While I agree with the majority that defense counsel should have advised plaintiff prior to trial of his intended use of the 2009 Journal article, I cannot conclude that the failure to do so, without objection, requires a new trial. As the majority notes, trial counsel are seasoned veterans, accomplished at fashioning trial tactics and strategies.1 "The absence of an objection suggests that trial counsel perceived no error or prejudice, and, in any event, prevented the trial judge from remedying any possible confusion in a timely *565fashion." Bradford v. Kupper Assocs., 283 N.J. Super. 556, 573-74, 662 A.2d 1004 (App. Div. 1995) (citing State v. Macon, 57 N.J. 325, 337, 273 A.2d 1 (1971) ).
We reverse a denial of a motion for a new trial only if "it clearly appears that there was a miscarriage of justice under the law."
*275Zaman v. Felton, 219 N.J. 199, 214, 98 A.3d 503 (2014) (quoting R. 2:10-1). We do "not disturb the findings of the jury merely because [we might] have found otherwise upon review of the same evidence." Ibid. The question is whether "it clearly appears that there was a miscarriage of justice under the law." Dolson v.
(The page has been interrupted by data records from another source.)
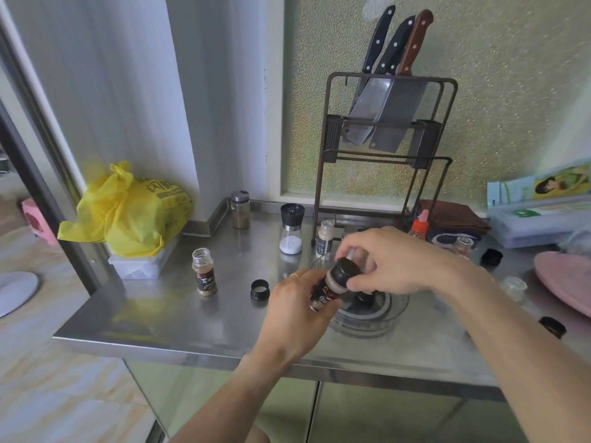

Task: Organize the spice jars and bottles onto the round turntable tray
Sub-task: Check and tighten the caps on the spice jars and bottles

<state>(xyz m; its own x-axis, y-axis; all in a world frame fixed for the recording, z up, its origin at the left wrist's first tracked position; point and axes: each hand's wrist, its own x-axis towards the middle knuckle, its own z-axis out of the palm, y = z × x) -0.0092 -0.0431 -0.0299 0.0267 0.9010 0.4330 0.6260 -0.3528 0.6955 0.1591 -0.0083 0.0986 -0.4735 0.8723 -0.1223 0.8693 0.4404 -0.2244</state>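
Observation:
My left hand (295,310) grips a small spice jar (331,287) tilted over the clear round turntable tray (388,314). My right hand (387,259) pinches the jar's black cap (345,270). An uncapped spice jar (203,271) stands at the left, a loose black cap (259,288) beside it. A salt grinder (291,228), a metal-lidded jar (240,209), a white-capped bottle (325,237) and a red-capped bottle (419,227) stand behind. Two open glass jars (463,246) (514,287) stand at the right.
A knife rack (383,123) stands at the back of the steel counter (179,314). A yellow bag (128,209) lies on a plastic box at the left. A pink plate (566,282), more black caps (491,257) (552,326) and boxes sit at the right.

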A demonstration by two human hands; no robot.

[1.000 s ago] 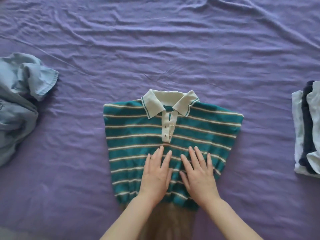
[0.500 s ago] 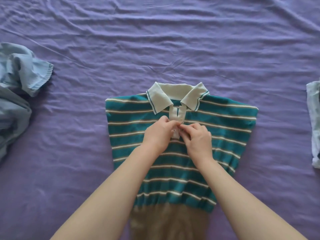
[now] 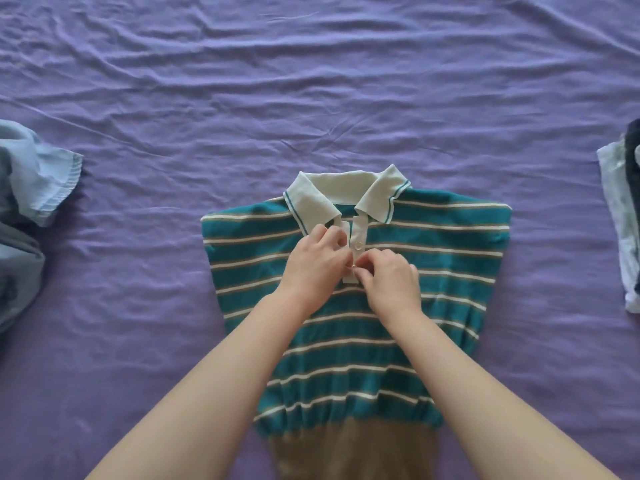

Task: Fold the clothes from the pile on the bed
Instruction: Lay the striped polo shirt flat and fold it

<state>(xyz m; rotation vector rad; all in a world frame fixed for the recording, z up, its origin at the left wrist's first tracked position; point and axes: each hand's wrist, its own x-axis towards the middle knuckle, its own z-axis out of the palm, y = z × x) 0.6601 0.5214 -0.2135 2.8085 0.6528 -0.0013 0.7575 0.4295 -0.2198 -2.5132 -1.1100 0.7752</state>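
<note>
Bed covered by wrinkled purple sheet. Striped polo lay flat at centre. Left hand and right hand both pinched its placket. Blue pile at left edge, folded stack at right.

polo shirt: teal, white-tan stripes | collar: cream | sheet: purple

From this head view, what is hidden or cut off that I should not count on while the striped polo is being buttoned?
- Lower placket of the striped polo: covered by the left hand and right hand; whether that button is fastened cannot be told.
- Brown hem: cut by the bottom edge.
- Blue clothes pile: cut by the left edge.
- Folded stack: cut by the right edge; its count is unclear.
</note>
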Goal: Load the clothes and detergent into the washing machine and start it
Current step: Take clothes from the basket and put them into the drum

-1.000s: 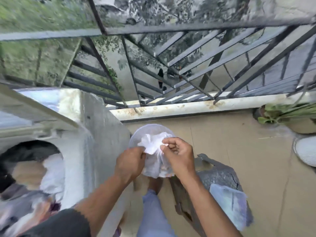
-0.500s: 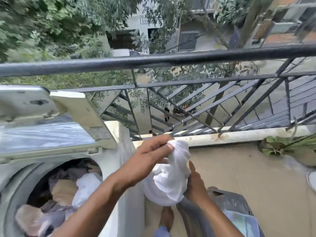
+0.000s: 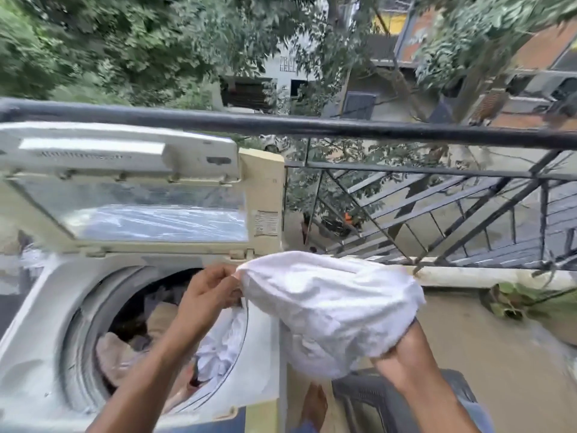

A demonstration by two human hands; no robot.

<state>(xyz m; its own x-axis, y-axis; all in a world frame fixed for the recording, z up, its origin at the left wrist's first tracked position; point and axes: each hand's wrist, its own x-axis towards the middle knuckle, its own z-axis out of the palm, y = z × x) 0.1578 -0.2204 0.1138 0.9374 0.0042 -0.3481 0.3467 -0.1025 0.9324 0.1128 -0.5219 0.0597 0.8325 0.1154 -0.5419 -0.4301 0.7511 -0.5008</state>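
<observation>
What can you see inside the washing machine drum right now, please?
The drum holds a heap of clothes, beige, dark and white. The left hand and forearm cover part of it; deeper layers are hidden.

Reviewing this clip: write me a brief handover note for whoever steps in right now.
Left hand: pinches one edge of the bunched white cloth.
Right hand: grips the cloth's lower end from beneath.
Cloth hangs by the right rim of the white top-loading washing machine, not inside.
Done: hinged lid up, mixed clothes in drum.
Left: drop cloth in, add detergent (none visible), shut lid, start.
</observation>
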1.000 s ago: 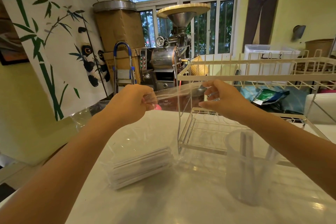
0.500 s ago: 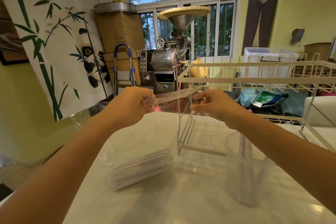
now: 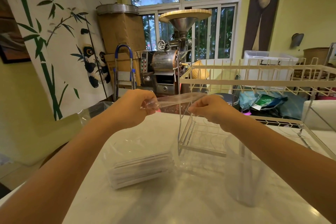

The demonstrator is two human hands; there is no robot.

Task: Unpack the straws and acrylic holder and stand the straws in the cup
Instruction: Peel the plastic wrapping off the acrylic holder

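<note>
Currently my left hand (image 3: 133,108) and right hand (image 3: 211,108) both pinch a clear plastic film (image 3: 179,99), stretched taut between them above the acrylic holder (image 3: 201,140). Wrapped straws (image 3: 141,169) lie left of it on the table (image 3: 163,203); cup (image 3: 243,172) stands right.

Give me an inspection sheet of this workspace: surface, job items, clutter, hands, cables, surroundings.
Surface: white glossy table, reflections on it.
Job's things: clear acrylic holder upright at centre; wrapped straw pack lying flat to its left; clear plastic cup at right with a few straws standing in it.
Clutter: loose clear plastic film stretched between both hands.
Grippers: left hand pinches one end of the film; right hand pinches the other end.
Cables: nothing seen.
Surroundings: white wire rack behind right; coffee roaster by the window; panda banner at left.
</note>
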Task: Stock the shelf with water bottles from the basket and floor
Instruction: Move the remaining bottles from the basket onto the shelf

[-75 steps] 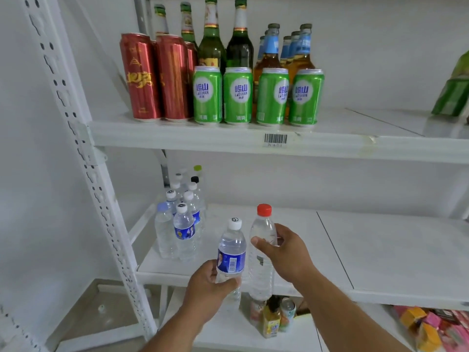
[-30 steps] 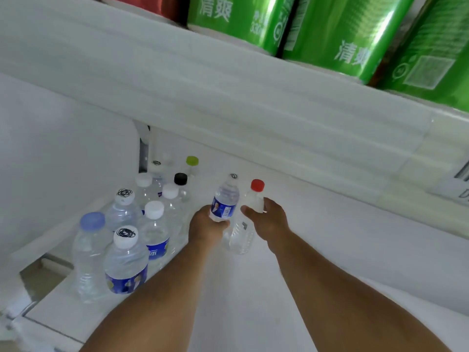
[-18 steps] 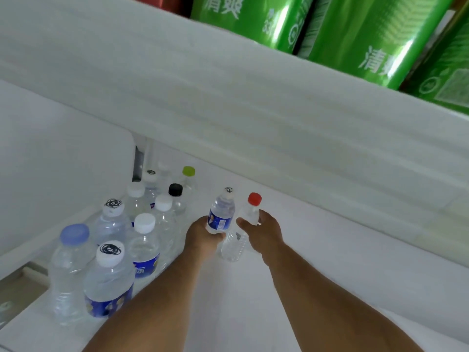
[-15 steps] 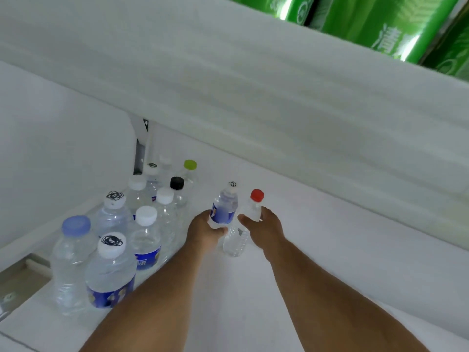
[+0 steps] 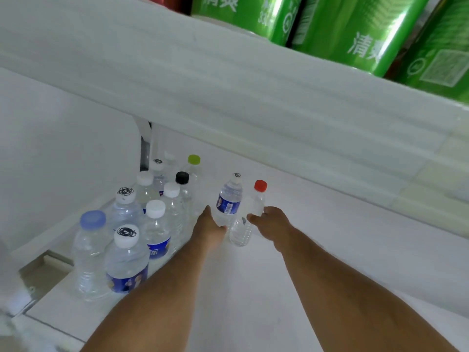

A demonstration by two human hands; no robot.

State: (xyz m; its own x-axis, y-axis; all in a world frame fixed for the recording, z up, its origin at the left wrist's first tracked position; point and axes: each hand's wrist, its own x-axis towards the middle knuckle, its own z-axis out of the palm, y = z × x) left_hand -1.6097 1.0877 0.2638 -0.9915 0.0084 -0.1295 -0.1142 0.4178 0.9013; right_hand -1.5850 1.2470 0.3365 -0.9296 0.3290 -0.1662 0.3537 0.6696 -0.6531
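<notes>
Deep on the shelf (image 5: 330, 262), left hand (image 5: 209, 228) grips the blue-label bottle (image 5: 228, 199) and right hand (image 5: 272, 222) the red-cap bottle (image 5: 250, 214), side by side, likely to extend the standing bottles (image 5: 142, 219)

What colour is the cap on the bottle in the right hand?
Red, seen clearly in the head view.
</notes>
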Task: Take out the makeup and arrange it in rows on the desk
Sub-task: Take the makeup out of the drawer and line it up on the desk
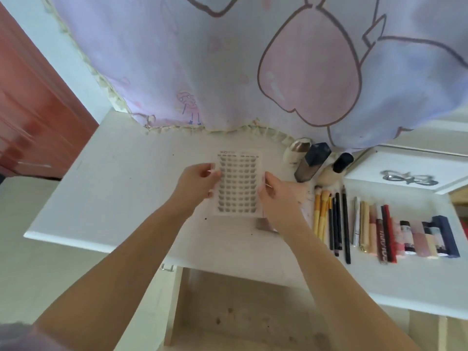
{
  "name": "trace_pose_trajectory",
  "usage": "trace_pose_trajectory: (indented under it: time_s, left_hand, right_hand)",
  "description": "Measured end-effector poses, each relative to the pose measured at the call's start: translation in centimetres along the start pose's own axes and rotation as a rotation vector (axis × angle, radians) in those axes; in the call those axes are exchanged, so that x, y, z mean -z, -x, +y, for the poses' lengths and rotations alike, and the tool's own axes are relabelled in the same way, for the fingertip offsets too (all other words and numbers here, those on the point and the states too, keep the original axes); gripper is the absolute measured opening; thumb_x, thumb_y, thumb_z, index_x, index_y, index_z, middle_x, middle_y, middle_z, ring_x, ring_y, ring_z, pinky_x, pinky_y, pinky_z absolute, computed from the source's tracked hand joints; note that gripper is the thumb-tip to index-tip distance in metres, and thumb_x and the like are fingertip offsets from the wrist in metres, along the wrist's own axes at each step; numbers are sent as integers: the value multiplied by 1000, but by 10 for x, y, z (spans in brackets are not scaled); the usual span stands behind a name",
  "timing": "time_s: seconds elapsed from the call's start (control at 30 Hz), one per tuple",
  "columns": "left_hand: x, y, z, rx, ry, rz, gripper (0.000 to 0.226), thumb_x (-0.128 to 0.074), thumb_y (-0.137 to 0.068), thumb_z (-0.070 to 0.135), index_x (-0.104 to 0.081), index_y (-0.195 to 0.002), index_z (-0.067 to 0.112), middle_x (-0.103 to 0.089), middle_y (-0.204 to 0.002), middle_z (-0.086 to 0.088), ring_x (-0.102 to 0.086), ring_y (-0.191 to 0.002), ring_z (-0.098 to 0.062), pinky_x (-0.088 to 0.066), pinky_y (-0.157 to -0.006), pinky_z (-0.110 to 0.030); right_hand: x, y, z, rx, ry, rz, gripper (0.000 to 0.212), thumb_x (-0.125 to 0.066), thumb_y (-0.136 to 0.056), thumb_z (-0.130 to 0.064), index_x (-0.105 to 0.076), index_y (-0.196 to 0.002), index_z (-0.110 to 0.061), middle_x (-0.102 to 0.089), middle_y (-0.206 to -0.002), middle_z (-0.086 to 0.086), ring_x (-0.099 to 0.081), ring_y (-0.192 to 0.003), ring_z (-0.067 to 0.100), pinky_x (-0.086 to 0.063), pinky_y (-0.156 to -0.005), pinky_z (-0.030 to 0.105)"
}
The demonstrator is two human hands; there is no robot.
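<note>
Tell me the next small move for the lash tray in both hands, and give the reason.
Probably set the clear rectangular tray of false lashes flat on the white desk. The left hand and right hand pinch its side edges, and the pencils and tubes already lie in a row to its right.

curtain [228, 59]: pale lilac fabric with large pink cartoon shapes outlined in brown; hangs down to the back of the surface; cream tasselled fringe along its hem
small cartoon figure [188, 103]: printed low on the curtain, left of centre
red-brown door [30, 110]: at far left, panelled, blurred
silver bow handle [410, 179]: on a white drawer front at right
floor [38, 262]: pale, at lower left
</note>
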State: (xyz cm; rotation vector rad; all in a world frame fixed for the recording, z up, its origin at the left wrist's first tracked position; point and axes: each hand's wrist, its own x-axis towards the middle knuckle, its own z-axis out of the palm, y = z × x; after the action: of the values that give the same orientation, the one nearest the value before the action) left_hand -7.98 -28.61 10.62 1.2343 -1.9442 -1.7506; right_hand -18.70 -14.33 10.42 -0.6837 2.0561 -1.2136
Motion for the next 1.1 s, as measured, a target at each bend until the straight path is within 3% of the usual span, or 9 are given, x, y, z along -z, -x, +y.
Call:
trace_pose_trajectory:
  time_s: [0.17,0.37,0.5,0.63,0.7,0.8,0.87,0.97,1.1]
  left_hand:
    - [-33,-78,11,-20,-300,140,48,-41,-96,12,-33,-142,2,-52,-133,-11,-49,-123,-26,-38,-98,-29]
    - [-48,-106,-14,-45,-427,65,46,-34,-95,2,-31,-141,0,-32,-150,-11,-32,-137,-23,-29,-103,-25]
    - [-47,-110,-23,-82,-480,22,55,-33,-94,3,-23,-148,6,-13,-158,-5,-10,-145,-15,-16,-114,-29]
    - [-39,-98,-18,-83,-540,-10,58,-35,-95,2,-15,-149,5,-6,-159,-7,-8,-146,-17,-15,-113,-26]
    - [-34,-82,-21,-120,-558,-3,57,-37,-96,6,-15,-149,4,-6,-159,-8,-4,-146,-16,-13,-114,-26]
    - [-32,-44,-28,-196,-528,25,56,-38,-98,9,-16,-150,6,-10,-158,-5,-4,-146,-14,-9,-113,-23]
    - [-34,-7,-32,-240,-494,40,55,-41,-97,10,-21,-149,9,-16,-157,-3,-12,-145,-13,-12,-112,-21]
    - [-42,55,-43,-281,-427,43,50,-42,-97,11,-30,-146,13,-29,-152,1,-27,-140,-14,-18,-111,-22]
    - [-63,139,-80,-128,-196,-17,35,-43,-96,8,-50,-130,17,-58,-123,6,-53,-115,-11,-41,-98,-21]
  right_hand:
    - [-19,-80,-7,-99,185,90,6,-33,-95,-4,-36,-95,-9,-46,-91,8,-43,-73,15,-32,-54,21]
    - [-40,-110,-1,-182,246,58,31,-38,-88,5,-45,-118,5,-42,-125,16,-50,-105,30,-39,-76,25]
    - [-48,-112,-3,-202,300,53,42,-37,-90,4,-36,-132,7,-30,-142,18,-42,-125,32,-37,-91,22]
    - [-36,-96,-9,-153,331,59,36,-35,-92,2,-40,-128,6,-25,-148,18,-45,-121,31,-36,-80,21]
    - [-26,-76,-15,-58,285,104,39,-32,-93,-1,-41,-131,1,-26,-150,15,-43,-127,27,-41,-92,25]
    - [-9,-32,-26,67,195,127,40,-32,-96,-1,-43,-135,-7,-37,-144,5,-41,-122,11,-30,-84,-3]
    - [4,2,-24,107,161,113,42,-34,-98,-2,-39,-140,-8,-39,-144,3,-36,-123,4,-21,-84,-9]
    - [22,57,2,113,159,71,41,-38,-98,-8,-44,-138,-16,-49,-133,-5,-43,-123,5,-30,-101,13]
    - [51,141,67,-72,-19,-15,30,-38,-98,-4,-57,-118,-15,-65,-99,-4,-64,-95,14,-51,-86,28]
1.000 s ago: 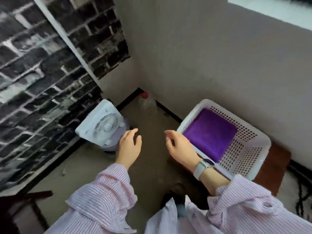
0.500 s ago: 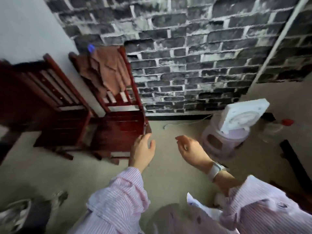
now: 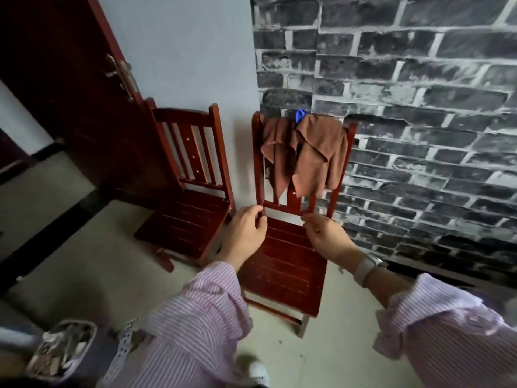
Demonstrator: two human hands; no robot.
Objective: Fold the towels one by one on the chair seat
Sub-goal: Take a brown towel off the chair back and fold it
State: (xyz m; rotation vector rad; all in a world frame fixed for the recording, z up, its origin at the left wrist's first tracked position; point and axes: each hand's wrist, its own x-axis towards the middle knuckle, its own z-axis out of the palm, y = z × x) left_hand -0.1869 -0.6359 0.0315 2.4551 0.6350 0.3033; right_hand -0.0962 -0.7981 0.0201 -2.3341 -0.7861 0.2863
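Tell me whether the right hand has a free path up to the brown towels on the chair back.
Probably yes. The right hand hangs empty over the seat, below the brown towels draped on the chair back; nothing lies between them.

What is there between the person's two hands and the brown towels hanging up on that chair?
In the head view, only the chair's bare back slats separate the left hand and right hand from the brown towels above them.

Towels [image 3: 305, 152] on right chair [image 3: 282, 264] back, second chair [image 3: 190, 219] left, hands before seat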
Anastasia, 55 N.J. 2, 7, 258 A.2d 706 (1969).
For all of the reasons stated, after twelve days of trial in this complex matter with dueling expert testimony, I cannot agree with the majority that defendant's brief references to a clinical study during his more than four hours of testimony was a clear miscarriage of justice such as to require a reversal of the jury's verdict and a new trial.
During oral argument before this court, plaintiff's counsel confirmed that Dr. Ziv's testimony did not vary from the opinions proffered in her expert reports and elicited during her deposition. He conceded that it was a calculated trial strategy to refrain from objecting to the psychiatrist's testimony.